SSH keys
kobe supports SSH Ed25519 key authentication using SSHSIG — the same signing format used by ssh-keygen -Y sign. Authentication works via your SSH agent, so the private key never leaves the agent.
Only Ed25519 keys are supported.
How it works
When a client requests SSH auth, the server issues a challenge. The client signs the challenge with the Ed25519 private key held by the SSH agent, and sends back the SSHSIG-format signature.
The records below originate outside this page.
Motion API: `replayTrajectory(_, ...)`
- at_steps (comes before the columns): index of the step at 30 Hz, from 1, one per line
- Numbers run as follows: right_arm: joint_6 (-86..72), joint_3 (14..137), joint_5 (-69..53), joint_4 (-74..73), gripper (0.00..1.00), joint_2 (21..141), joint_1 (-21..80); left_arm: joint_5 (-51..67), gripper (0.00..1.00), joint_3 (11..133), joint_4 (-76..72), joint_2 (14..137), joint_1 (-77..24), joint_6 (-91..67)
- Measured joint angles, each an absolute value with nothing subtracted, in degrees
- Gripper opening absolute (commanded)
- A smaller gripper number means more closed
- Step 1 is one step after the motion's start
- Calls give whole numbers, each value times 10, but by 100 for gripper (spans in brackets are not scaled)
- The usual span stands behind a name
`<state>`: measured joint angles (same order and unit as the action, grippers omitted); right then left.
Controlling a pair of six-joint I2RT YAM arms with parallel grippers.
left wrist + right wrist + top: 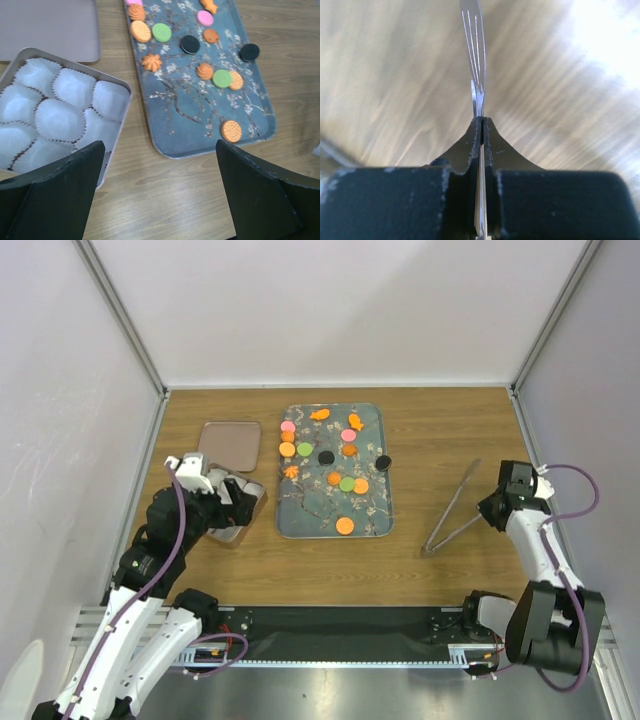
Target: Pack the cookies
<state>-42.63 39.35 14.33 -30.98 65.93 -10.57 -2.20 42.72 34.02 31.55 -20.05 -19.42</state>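
Note:
Several cookies [344, 525] in orange, pink, green and black lie spread on the blue-grey floral tray [310, 512]. In the left wrist view they show as round discs and a star [231, 131] on the tray [190, 110]. My left gripper [243, 502] is open and empty; in its own view [160, 150] it hangs over bare wood between the tin and the tray's near corner. My right gripper [495, 508] is shut on metal tongs [455, 508]. In the right wrist view the jaws [481, 120] pinch one tong blade [476, 50], which points away.
A square metal tin [243, 523] holding several white paper cups [60, 120] stands left of the tray. Its brownish-pink lid [230, 445] lies flat behind it, also in the left wrist view [50, 25]. White walls close in the table on three sides.

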Motion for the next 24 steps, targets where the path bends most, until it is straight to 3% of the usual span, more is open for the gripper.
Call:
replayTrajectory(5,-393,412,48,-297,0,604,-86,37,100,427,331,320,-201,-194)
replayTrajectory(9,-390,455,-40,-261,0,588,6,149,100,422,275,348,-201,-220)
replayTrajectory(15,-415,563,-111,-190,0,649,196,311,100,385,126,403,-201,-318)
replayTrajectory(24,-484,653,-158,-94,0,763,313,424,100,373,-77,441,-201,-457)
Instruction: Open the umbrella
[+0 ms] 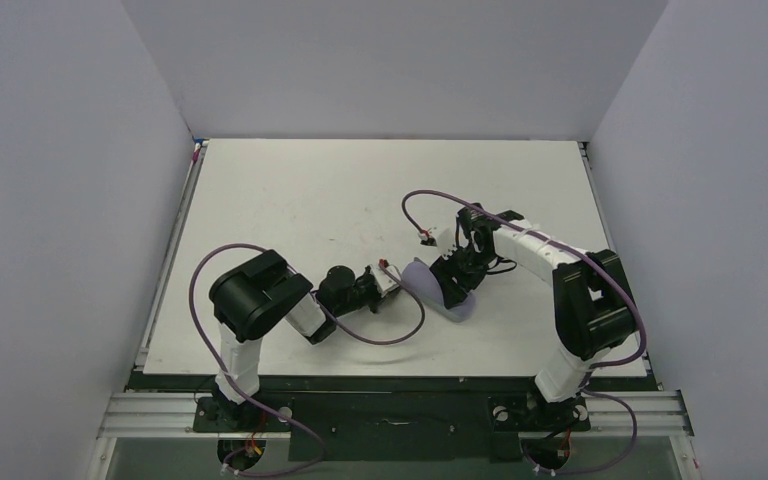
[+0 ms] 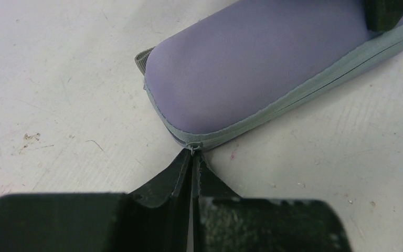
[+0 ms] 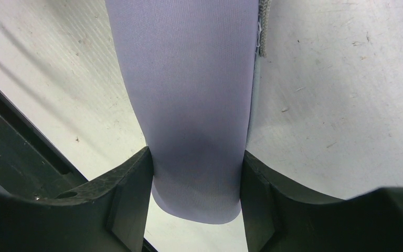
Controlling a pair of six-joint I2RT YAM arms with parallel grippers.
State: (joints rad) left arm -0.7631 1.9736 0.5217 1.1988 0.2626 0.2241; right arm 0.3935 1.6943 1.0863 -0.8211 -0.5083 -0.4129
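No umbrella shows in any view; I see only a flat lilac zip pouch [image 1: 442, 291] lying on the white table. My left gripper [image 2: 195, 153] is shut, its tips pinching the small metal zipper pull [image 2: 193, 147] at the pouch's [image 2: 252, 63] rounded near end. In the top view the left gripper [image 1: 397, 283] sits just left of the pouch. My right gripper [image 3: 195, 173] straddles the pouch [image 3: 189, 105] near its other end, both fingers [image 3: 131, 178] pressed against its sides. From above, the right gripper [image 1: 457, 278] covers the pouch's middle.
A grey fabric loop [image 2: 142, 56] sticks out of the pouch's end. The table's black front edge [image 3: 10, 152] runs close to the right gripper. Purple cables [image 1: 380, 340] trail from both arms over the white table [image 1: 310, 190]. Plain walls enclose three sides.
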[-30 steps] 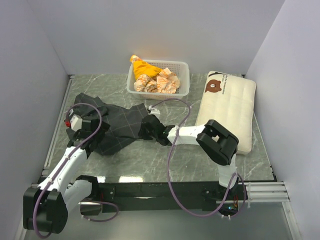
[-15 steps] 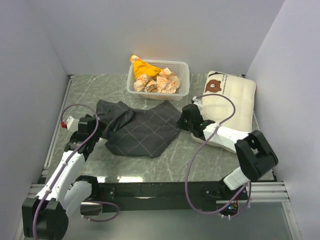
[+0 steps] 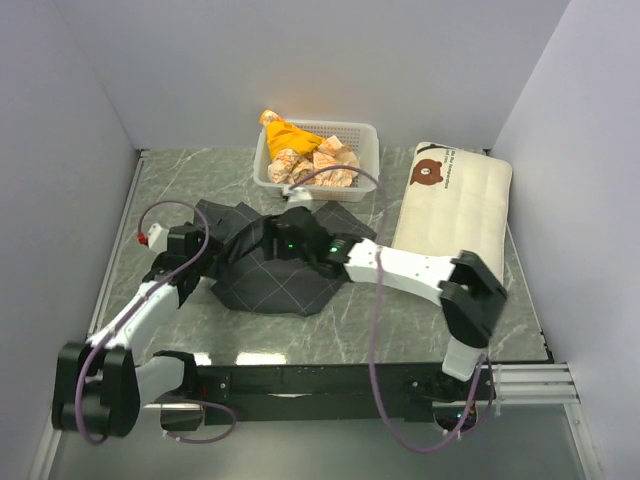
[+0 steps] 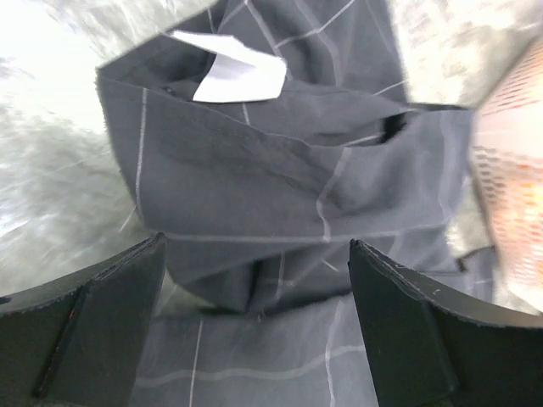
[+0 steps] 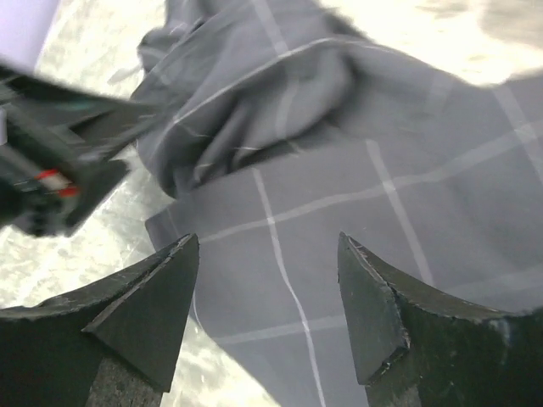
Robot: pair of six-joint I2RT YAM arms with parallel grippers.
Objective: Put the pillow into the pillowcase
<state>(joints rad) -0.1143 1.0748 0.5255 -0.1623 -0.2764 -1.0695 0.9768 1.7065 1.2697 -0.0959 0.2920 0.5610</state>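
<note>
The dark grey checked pillowcase (image 3: 268,288) lies crumpled in the middle of the table. Its folds fill the left wrist view (image 4: 280,170), where a white label (image 4: 231,77) shows near the far edge. The cream pillow (image 3: 458,215) with the bear face lies flat at the right, apart from the case. My left gripper (image 3: 200,250) is at the case's left edge, open (image 4: 257,246), with cloth below the fingers and nothing pinched. My right gripper (image 3: 283,240) hovers over the case's middle, open (image 5: 267,242), above flat checked cloth (image 5: 356,212).
A white basket (image 3: 316,158) of orange and patterned cloths stands at the back centre, just behind the pillowcase; it shows blurred at the right of the left wrist view (image 4: 509,203). My left arm (image 5: 51,170) shows in the right wrist view. Walls close in on three sides.
My right gripper pulled the pillowcase toward the pillow, let go, then swung back left over the case's middle with its jaws open. The left gripper shifted slightly toward the case.
</note>
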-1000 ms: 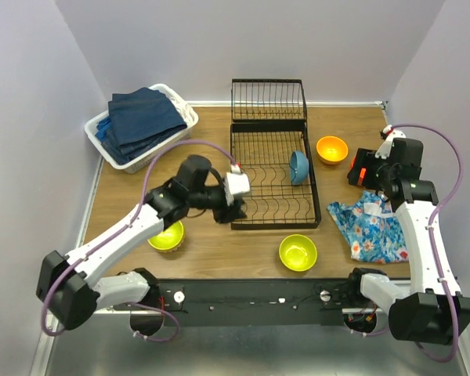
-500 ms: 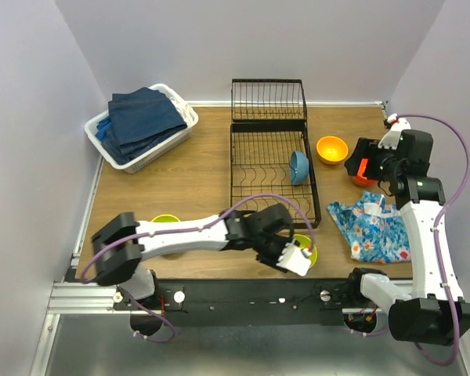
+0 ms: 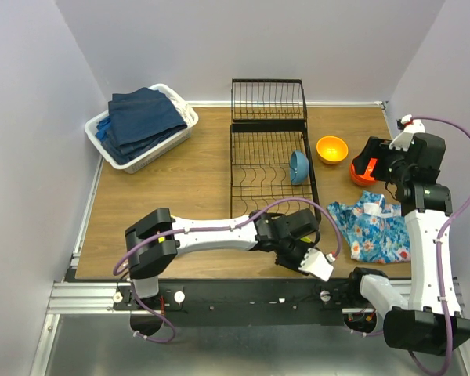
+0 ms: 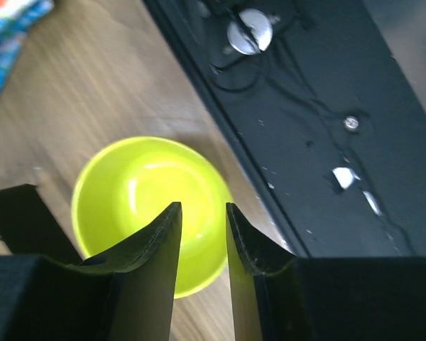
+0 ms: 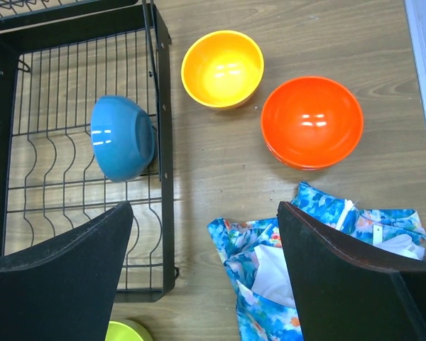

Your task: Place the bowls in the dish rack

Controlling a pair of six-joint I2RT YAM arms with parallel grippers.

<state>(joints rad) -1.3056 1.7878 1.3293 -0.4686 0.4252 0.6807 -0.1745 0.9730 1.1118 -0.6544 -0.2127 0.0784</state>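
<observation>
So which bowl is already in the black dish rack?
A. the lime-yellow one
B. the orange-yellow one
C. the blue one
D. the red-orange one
C: the blue bowl stands on its edge between the wires of the dish rack.

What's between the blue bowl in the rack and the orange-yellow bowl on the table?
Right wrist view: only the dish rack side wire and a strip of bare table separate the blue bowl from the orange-yellow bowl.

Blue bowl (image 3: 299, 166) seen tipped on edge in dish rack (image 3: 233, 172); orange-yellow bowl (image 3: 332, 149) set on table (image 3: 188, 188) just beside rack; left arm (image 3: 211, 231) stretched along near edge.
</observation>
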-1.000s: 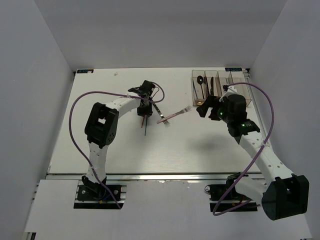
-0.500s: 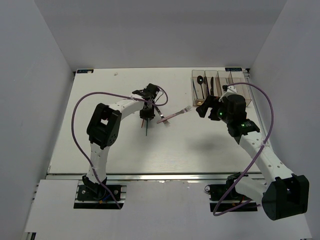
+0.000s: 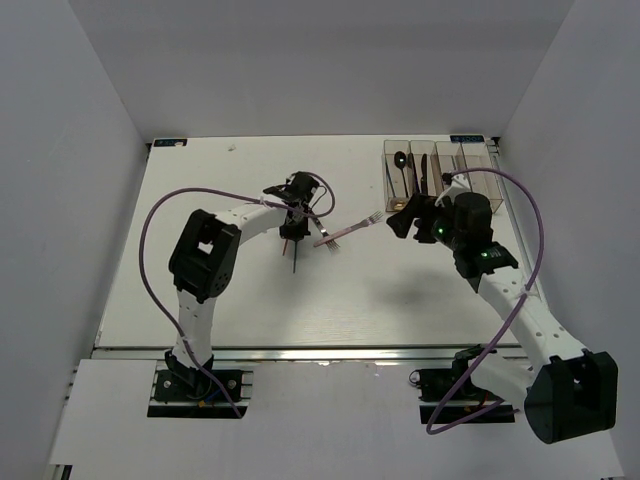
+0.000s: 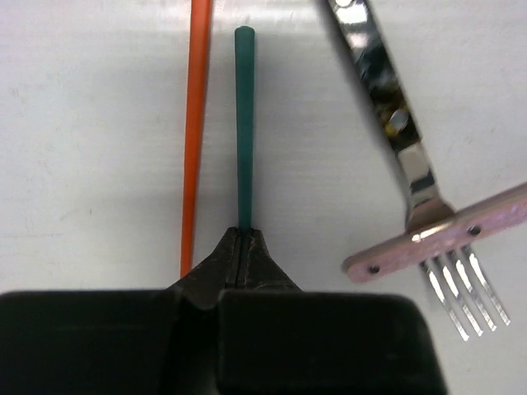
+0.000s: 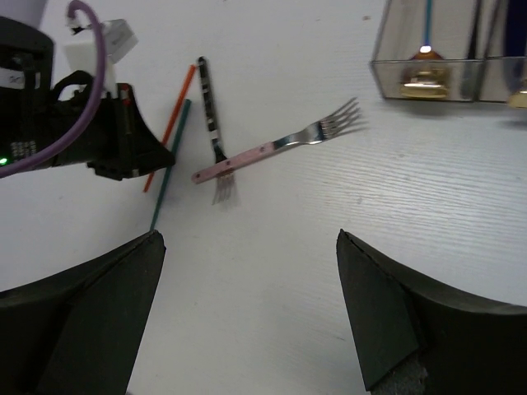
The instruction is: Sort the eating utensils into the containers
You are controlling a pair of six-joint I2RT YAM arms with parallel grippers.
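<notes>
Left wrist view: left gripper [image 4: 244,243] pinched together on near end of green chopstick [image 4: 244,123], flat on table [image 4: 82,164] and pointing to 12 o'clock. Alongside at 9 o'clock, orange chopstick [image 4: 194,123]. At 3 o'clock, silver fork [image 4: 387,107] crossing pink-handled fork [image 4: 445,239]. Top external view: containers [image 3: 440,143] at 1 o'clock of table, some utensils already inside. Right gripper [image 5: 251,304] spread wide, holding nothing, at 7 o'clock of containers
</notes>
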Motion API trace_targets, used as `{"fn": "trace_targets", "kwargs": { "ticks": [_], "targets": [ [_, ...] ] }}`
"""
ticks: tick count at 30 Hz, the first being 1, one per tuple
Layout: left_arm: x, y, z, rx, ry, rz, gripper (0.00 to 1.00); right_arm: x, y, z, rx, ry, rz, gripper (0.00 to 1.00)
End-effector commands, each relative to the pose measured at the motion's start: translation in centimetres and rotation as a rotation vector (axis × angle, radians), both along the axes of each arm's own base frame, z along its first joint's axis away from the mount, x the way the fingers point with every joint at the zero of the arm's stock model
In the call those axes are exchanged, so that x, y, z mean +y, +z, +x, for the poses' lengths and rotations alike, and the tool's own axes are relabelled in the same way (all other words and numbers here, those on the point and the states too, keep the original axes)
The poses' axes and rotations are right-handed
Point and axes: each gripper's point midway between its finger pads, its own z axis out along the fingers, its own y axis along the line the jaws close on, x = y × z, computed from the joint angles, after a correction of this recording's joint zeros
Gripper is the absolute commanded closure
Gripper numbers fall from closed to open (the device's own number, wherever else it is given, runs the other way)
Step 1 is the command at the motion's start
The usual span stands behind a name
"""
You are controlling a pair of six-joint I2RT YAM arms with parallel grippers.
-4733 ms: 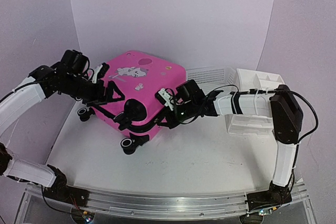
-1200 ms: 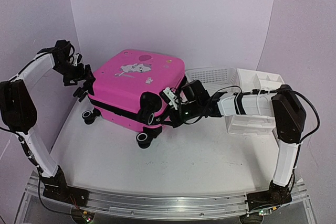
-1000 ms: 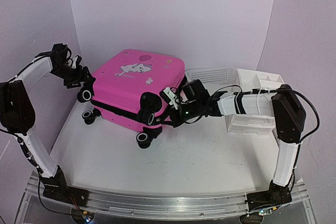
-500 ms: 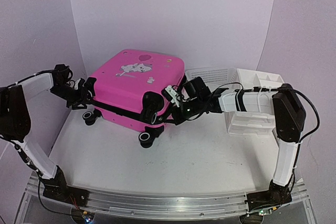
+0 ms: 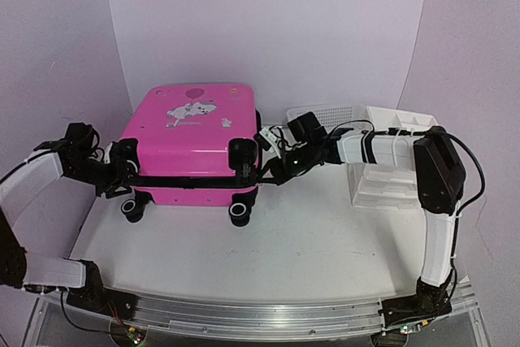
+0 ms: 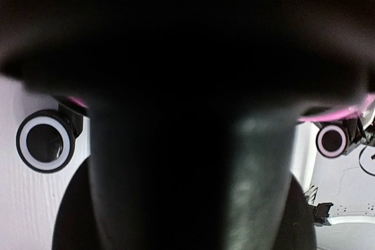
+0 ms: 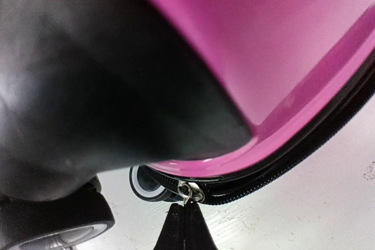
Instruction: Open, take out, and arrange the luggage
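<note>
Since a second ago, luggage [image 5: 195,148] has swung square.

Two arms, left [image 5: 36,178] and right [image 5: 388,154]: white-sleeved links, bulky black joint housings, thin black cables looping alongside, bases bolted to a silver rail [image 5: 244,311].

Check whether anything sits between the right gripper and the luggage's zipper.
Nothing visible does. The right gripper, fingers shut, has its tips right at the zipper pull of the luggage. A wheel lies off to the side, not between.
</note>
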Motion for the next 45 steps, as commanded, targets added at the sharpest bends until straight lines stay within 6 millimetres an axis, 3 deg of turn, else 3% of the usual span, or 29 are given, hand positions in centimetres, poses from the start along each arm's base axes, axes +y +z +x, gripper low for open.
{"fn": "trace_targets", "kwargs": {
  "ticks": [1,4,5,7,10,14,17,19,22,25,27,30,33,37,43,45],
  "targets": [
    [-3.5,1.7,-4.8,-0.016,-0.067,-0.157,0.87,2.2,3.3,1.3,-0.11,0.061,0.114,1.0],
    [-3.6,2.5,-6.6,-0.049,-0.041,-0.193,0.8,1.0,2.9,1.9,-0.106,-0.007,0.082,1.0],
    [-3.6,2.8,-6.9,-0.054,-0.032,-0.2,0.72,0.8,3.0,1.9,-0.105,-0.016,0.083,1.0],
    [-3.3,3.9,-7.5,-0.093,-0.024,-0.18,0.48,0.6,3.4,1.8,-0.108,-0.035,0.094,1.0],
    [-2.6,7.5,-7.8,-0.202,-0.033,-0.105,0.2,0.2,3.3,2.0,-0.112,-0.063,0.089,1.0],
    [-2.2,11.9,-7.8,-0.326,-0.032,-0.029,0.06,0.0,3.1,2.3,-0.091,-0.087,0.093,1.0],
    [-3.4,13.2,-8.0,-0.349,-0.07,-0.032,0.05,-0.1,3.2,2.5,-0.082,-0.104,0.095,1.0],
    [-5.4,13.6,-8.0,-0.346,-0.13,-0.081,0.08,-0.2,3.4,2.5,-0.075,-0.113,0.099,1.0],
    [-10.3,14.2,-8.0,-0.374,-0.268,-0.203,0.1,0.0,3.6,2.3,-0.058,-0.111,0.112,1.0],
    [-16.7,15.3,-8.2,-0.436,-0.428,-0.308,0.05,0.2,3.7,2.2,-0.043,-0.11,0.121,1.0],
    [-20.6,15.0,-8.5,-0.426,-0.509,-0.35,0.02,0.2,3.9,2.2,-0.039,-0.112,0.127,1.0],
    [-24.7,13.8,-7.5,-0.409,-0.553,-0.396,0.01,0.2,4.3,2.1,-0.035,-0.113,0.139,1.0],
    [-27.4,12.2,-5.6,-0.38,-0.542,-0.388,0.0,0.1,4.6,2.0,-0.037,-0.115,0.148,1.0],
    [-29.4,9.4,-3.1,-0.331,-0.449,-0.409,0.01,0.2,5.0,1.9,-0.036,-0.117,0.161,1.0],
    [-29.5,6.4,-1.4,-0.314,-0.33,-0.413,0.01,0.5,5.5,1.9,-0.033,-0.115,0.186,1.0],
    [-29.2,6.3,-1.0,-0.32,-0.297,-0.409,0.01,0.4,5.5,1.9,-0.034,-0.116,0.186,1.0]
  ]
}}
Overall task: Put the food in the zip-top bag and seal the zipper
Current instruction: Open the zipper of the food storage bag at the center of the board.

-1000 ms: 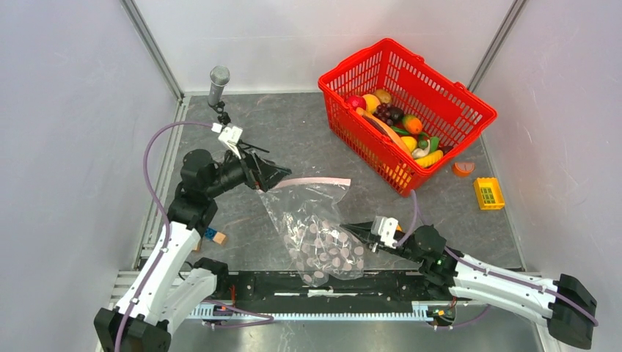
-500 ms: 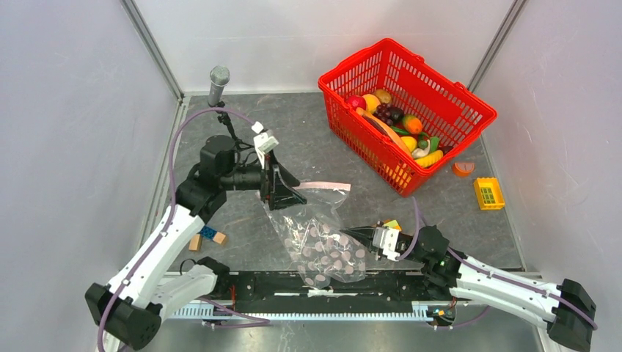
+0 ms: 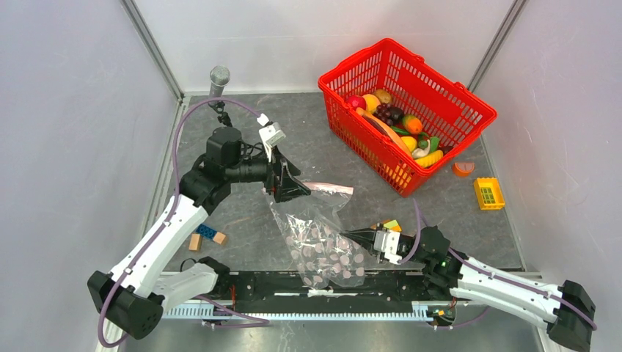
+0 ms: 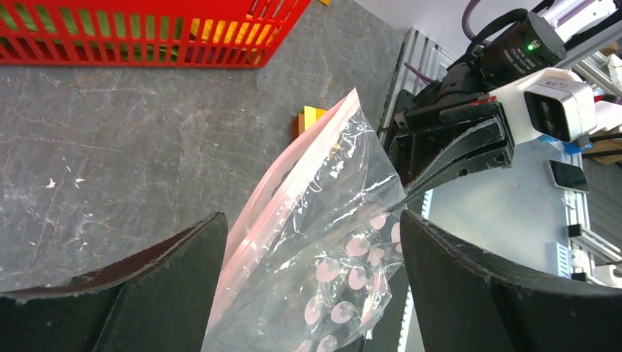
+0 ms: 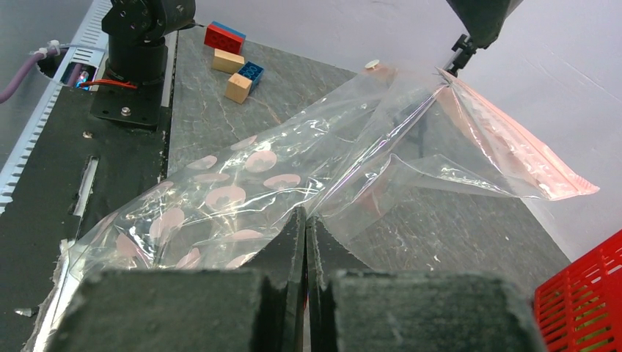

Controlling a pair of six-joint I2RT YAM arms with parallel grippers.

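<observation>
The clear zip-top bag (image 3: 323, 242) with pink dots lies between my two arms. Its pink zipper (image 3: 331, 188) runs along the far edge. My left gripper (image 3: 287, 188) is open at the bag's left mouth corner. In the left wrist view the bag (image 4: 315, 257) passes between the wide-apart fingers (image 4: 154, 286). My right gripper (image 3: 346, 235) is shut on the bag's right side; its closed tips (image 5: 305, 217) pinch the clear film (image 5: 293, 169). The food (image 3: 400, 121) sits piled in the red basket (image 3: 440, 92). One orange piece (image 3: 463, 169) lies on the table beside it.
A yellow block (image 3: 488, 193) lies right of the basket. Blue and tan blocks (image 3: 207, 236) sit by the left arm. A small coloured block (image 3: 391, 225) lies beside the right gripper. A grey microphone (image 3: 218, 77) stands at the back left. Grey walls close in three sides.
My left arm has swung right and forward, bringing its open fingers around the bag's mouth corner. The zipper edge has shifted and crumpled. The right gripper has kept its pinch and shifted slightly.
</observation>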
The server verifies the signature against the authorized keys listed in the AccessPolicy.
On first login, the CLI uses TOFU (Trust On First Use) to store the server's SSH fingerprint locally and warns if it changes in future sessions.
Configure an AccessPolicy
List authorized public keys in OpenSSH authorized_keys format:
apiVersion: kobe.kunobi.ninja/v1alpha1
kind: AccessPolicy
metadata:
name: developers-ssh
namespace: kobe
spec:
auth:
ssh:
authorizedKeys:
- "ssh-ed25519 AAAAC3NzaC1lZDI1NTE5AAAAI... alice@example.com"
- "ssh-ed25519 AAAAC3NzaC1lZDI1NTE5AAAAI... bob@example.com"
revokedKeys: [] # keys listed here are rejected even if in authorizedKeys
rules:
- pools: ["dev-*"]
maxTtl: 4h
maxConcurrentLeases: 1
maxExtensions: 2
Authenticate with the CLI
Make sure your SSH agent is running and has your key loaded:
# check what keys are loaded
ssh-add -l
# add your key if it's not listed
ssh-add ~/.ssh/id_ed25519
Then log in:
kobe config set auth ssh
kobe login
The CLI contacts the endpoint, performs the SSHSIG challenge-response, and stores the session token locally. Subsequent commands use the stored token without re-prompting.
Revoke a key
Add the key to revokedKeys in the AccessPolicy. Revoked keys take precedence over authorizedKeys:
spec:
auth:
ssh:
authorizedKeys:
- "ssh-ed25519 AAAAC3... alice@example.com"
revokedKeys:
- "ssh-ed25519 AAAAC3... compromised-key@example.com"
The change takes effect immediately — kobe reloads AccessPolicy resources on every request.
Rotate keys
To rotate a key, add the new key to authorizedKeys first, then remove the old one once all users have updated. There is no grace period — removing a key immediately prevents its use.
Removing an authorized key while a user has an active session does not invalidate their existing leases. It only prevents new leases from being claimed with that key.